## About this task:
All lines from the opening of the entries below through the line containing "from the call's" must be output exactly as they appear, with no other lines.

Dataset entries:
▼▼▼

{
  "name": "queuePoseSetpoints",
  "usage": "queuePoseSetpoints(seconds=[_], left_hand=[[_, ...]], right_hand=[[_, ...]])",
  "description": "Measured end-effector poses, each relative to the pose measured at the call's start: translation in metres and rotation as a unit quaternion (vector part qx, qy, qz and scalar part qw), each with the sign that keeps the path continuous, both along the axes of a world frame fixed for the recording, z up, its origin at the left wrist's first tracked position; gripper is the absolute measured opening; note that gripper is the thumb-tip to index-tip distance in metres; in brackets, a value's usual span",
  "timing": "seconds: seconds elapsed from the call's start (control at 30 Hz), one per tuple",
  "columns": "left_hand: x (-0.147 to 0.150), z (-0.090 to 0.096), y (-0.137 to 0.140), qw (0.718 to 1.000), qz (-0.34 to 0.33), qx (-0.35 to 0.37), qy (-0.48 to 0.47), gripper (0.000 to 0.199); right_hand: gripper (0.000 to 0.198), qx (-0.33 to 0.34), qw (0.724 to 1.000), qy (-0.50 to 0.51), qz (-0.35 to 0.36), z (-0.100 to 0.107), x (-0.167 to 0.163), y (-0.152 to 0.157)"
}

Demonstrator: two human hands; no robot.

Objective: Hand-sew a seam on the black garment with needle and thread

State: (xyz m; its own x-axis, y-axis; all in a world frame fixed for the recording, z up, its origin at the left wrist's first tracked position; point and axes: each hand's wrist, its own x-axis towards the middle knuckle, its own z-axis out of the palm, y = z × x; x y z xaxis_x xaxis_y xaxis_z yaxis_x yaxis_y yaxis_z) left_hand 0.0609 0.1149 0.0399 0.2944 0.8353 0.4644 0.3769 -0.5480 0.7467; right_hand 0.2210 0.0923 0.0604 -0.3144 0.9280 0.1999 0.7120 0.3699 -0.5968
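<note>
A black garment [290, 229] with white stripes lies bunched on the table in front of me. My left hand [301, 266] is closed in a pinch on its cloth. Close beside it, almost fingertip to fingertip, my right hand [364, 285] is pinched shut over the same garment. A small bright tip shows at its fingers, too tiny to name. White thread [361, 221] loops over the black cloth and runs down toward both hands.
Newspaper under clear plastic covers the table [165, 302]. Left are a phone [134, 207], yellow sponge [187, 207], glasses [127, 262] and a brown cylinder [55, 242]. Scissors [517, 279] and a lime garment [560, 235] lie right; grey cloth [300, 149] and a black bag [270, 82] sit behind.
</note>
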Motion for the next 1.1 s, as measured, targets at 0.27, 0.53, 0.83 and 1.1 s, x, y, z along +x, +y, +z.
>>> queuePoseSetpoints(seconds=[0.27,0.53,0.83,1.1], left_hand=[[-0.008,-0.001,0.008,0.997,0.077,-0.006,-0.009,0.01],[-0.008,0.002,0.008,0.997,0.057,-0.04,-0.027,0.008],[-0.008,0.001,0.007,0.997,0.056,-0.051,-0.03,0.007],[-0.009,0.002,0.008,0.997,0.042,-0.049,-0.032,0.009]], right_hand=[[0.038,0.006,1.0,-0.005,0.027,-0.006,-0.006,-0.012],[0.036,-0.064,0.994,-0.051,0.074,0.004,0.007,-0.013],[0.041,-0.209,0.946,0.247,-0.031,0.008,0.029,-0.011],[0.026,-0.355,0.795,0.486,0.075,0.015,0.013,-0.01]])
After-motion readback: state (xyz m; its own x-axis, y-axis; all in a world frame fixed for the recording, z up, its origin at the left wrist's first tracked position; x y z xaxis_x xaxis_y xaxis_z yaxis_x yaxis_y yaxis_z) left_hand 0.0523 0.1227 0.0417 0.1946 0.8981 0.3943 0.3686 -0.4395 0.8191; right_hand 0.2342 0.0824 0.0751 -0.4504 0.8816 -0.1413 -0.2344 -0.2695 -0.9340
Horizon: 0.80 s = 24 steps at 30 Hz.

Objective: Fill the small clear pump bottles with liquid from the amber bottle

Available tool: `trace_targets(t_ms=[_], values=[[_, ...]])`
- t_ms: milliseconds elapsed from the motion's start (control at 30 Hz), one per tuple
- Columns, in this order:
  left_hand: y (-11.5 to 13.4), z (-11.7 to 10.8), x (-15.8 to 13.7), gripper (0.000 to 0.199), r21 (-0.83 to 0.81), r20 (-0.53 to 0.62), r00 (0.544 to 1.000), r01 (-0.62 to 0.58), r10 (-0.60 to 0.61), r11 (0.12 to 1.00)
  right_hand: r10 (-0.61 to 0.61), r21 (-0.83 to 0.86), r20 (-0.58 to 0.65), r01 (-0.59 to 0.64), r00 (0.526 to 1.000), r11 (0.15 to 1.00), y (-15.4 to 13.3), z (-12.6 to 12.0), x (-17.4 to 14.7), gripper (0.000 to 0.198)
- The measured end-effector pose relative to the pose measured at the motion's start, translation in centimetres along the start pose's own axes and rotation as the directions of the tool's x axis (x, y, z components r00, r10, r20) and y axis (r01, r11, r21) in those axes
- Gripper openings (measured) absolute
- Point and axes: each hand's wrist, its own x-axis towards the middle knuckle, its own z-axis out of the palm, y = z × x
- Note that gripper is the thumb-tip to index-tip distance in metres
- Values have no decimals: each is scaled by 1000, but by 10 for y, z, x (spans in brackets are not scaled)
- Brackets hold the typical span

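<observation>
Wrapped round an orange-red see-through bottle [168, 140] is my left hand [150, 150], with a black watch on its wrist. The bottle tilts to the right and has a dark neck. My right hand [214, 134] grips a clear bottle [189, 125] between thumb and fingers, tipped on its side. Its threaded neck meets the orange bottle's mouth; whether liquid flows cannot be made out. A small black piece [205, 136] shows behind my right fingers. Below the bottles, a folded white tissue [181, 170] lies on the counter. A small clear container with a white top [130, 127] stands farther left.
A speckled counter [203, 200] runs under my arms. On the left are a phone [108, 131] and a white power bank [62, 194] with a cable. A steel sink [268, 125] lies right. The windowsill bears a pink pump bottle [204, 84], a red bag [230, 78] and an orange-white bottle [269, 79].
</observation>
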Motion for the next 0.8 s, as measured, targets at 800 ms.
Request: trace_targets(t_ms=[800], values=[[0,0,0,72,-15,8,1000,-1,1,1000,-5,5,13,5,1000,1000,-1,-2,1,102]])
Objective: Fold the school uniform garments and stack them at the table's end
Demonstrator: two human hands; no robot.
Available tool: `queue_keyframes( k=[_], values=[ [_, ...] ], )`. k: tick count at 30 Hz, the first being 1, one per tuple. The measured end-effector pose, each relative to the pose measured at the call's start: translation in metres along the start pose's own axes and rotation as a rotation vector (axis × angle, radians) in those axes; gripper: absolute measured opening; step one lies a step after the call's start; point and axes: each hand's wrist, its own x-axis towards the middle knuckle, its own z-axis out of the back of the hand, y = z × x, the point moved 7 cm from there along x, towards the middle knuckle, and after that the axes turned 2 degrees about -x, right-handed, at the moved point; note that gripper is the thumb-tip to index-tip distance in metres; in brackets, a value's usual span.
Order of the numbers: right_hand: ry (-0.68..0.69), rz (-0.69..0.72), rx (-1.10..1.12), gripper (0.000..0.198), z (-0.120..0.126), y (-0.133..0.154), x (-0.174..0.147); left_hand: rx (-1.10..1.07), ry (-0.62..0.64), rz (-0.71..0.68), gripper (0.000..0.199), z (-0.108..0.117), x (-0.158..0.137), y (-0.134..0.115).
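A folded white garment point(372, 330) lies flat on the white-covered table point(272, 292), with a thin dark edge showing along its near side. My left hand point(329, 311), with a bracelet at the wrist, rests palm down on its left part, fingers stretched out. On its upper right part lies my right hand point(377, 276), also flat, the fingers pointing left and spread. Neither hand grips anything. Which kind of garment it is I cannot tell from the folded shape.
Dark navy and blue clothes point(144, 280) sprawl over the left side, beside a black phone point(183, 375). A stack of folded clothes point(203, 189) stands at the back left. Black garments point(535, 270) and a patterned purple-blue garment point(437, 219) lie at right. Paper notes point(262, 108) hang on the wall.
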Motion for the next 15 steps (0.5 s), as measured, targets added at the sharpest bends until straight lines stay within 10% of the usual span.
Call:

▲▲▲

## Task response:
{
  "name": "queuePoseSetpoints",
  "usage": "queuePoseSetpoints(seconds=[_], left_hand=[[_, ...]], right_hand=[[_, ...]])",
  "description": "Measured end-effector poses, each relative to the pose measured at the call's start: translation in metres and rotation as a unit quaternion (vector part qx, qy, qz and scalar part qw), each with the sign that keeps the path continuous, both along the axes of a world frame fixed for the recording, z up, its origin at the left wrist's first tracked position; gripper is the absolute measured opening; note that gripper is the thumb-tip to index-tip distance in metres; in brackets, a value's usual span",
  "timing": "seconds: seconds elapsed from the call's start (control at 30 Hz), one per tuple",

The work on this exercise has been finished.